Sep 9, 2016 at 10:55 comment added Glen_b Mod @Scortch I think that's so, and again due to the increase in people learning ML - especially via MOOCs and such
Sep 9, 2016 at 10:50 comment added Scortchi Mod I'm also tempted to suggest we get a higher proportion of poor ML questions than of poor trad stats questions: vague appeals for help - "My classifier is bad" -, reams of uncommented, inscrutable code that "doesn't work", & that sort of thing.
Sep 9, 2016 at 9:15 comment added Scortchi Mod @tomka: There's already Computer Science, as well as Data Science & Computational Science in beta. And there used to be a machine learning SE site too, the questions from which were all migrated over here when it shut down. See ML questions: here or at Data Science? & links.
Sep 7, 2016 at 22:34 comment added Glen_b Mod @tomka I think ML and statistics share a a great deal more than you seem to (ML tends to be used on larger samples, but that doesn't make the issues of classification, prediction etc non-statistical) -- and splitting would just move the large group of ML-learners questions away from a pool of experts able to answer many of them, making it someone else's problem; it wouldn't produce more people capable of answering those questions. [I actually think ML is better here, where the various kinds of statisticians / ML people can bring their overlapping expertise to these problems - it's fruitful.]
Sep 7, 2016 at 16:12 comment added tomka I have been wondering whether it would make any sense to have a separate SE board dedicated to machine learning and try to exclude the topic from CV. There are good reasons not to do this of course.

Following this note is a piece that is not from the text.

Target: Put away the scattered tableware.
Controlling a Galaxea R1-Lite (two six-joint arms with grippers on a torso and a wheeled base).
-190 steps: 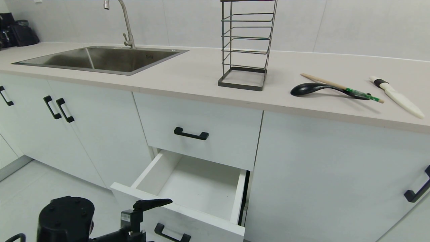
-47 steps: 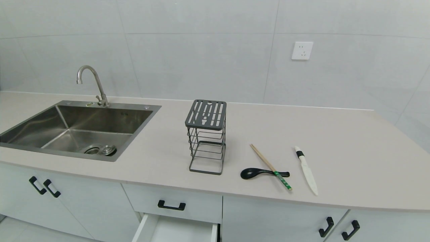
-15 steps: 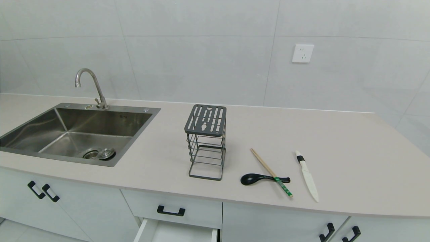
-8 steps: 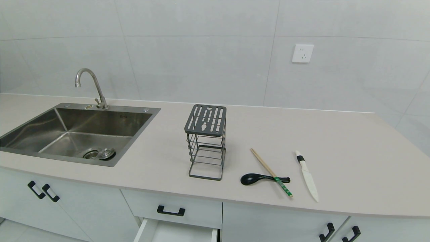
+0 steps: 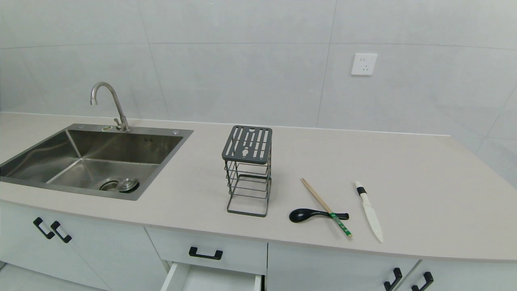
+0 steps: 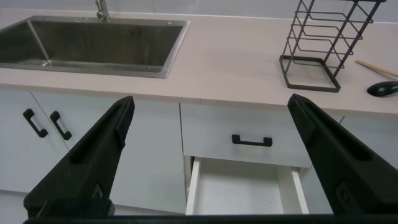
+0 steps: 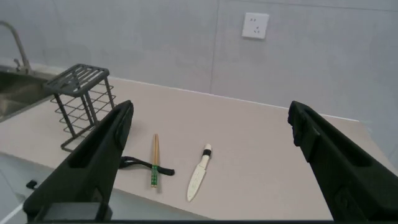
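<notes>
On the counter lie a black spoon (image 5: 317,214), a pair of wooden chopsticks (image 5: 325,207) across its handle, and a white knife (image 5: 368,211) to their right. Left of them stands a dark wire rack (image 5: 247,171). Under the counter a white drawer (image 5: 210,279) is pulled out. My left gripper (image 6: 210,102) hangs open in front of the cabinets, above the drawer (image 6: 245,193), with nothing between its fingers. My right gripper (image 7: 210,107) is open in the air before the counter, facing the chopsticks (image 7: 155,160) and knife (image 7: 199,174); one finger covers part of the spoon (image 7: 134,163).
A steel sink (image 5: 87,161) with a tap (image 5: 109,103) takes up the counter's left. A shut drawer with a black handle (image 5: 205,254) sits above the pulled-out one. Cabinet doors flank both sides. Bare counter stretches right of the knife.
The head camera has risen from drawer level to above the counter since the earliest frame. Over the last second nothing has moved.
</notes>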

Indeed ML does statistics, but it usually assumes very, very large samples (or it assumes you have seen the whole population). So this is the major difference to classical statistics. Also there are other SE boards that share a communality with CV, like the stackoverflow or mathematics boards and a board dedicated to ML would outsource computer science topics beyond the scope of this board.

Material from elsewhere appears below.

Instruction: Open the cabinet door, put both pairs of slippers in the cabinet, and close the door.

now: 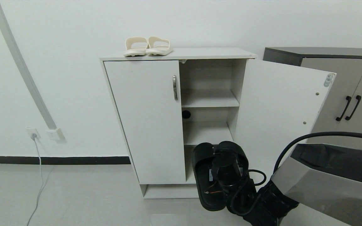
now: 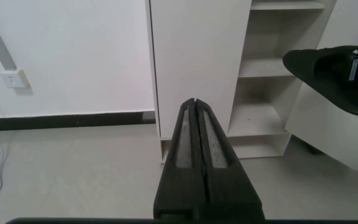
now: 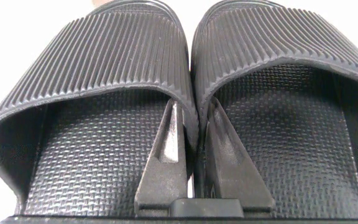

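A white cabinet (image 1: 149,125) stands against the wall, its right door (image 1: 278,116) swung open and its left door shut. Bare shelves (image 1: 209,99) show inside. A cream pair of slippers (image 1: 148,46) lies on the cabinet top. My right gripper (image 3: 192,130) is shut on the black pair of slippers (image 1: 214,175), one finger inside each slipper, pinching their inner edges together. It holds them in the air in front of the lower open compartment. My left gripper (image 2: 194,109) is shut and empty, low and facing the cabinet; the black slippers (image 2: 337,78) show beyond it.
A grey cabinet (image 1: 341,91) with black handles stands to the right, just behind the open door. A wall socket (image 1: 33,133) with a cable running to the floor sits at the left. The grey floor (image 1: 74,194) in front is open.
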`<state>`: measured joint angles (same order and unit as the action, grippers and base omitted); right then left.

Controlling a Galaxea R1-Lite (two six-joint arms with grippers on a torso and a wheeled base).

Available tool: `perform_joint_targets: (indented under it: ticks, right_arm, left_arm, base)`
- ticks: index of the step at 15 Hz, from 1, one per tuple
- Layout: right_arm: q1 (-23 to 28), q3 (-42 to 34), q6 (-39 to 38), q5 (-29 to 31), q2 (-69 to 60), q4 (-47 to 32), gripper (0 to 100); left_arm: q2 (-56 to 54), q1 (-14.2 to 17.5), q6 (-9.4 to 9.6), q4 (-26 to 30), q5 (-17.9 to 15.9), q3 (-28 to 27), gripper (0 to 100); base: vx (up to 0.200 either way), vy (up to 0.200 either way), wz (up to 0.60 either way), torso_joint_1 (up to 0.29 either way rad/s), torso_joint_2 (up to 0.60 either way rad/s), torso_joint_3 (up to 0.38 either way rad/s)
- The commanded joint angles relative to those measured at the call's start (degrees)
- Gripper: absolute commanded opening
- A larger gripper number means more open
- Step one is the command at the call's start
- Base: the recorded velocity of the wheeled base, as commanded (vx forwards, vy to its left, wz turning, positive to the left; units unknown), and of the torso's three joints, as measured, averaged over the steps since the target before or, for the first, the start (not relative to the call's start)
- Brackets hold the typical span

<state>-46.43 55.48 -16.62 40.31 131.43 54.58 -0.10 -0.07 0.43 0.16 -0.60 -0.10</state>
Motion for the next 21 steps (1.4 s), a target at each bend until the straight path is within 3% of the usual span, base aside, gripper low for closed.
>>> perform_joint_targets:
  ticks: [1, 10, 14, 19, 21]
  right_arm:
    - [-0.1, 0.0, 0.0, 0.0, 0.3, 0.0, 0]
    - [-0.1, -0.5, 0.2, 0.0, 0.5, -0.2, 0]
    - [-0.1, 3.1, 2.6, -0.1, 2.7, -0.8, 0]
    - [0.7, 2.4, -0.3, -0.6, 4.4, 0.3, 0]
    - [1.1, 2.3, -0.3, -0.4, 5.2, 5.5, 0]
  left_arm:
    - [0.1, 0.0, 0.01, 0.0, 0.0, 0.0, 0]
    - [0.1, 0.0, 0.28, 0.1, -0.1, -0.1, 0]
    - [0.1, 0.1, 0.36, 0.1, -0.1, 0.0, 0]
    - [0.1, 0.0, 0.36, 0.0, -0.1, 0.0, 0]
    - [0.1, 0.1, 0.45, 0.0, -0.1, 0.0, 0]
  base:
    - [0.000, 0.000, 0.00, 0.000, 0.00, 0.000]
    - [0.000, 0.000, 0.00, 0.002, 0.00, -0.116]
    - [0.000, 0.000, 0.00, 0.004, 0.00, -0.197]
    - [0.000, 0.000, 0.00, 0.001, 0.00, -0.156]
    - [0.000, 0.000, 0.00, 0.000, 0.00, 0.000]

Sep 7, 2016 at 13:23 comment added whuber Mod +1. It might be worth noting that there is a strong seasonal component to the rate of questions (and not much seasonality in the rate of answers). The "seasons" are, as one might guess, academic ones: a gradual increase throughout the fall; a sudden drop in late December; a gradual increase in the spring; and a month-long drop in May. Recently, then, people would be observing the beginning of the first semester of the 2016-17 academic year. It is also true that about half the growth in the gap between Q's and A's is due to Q's that get closed.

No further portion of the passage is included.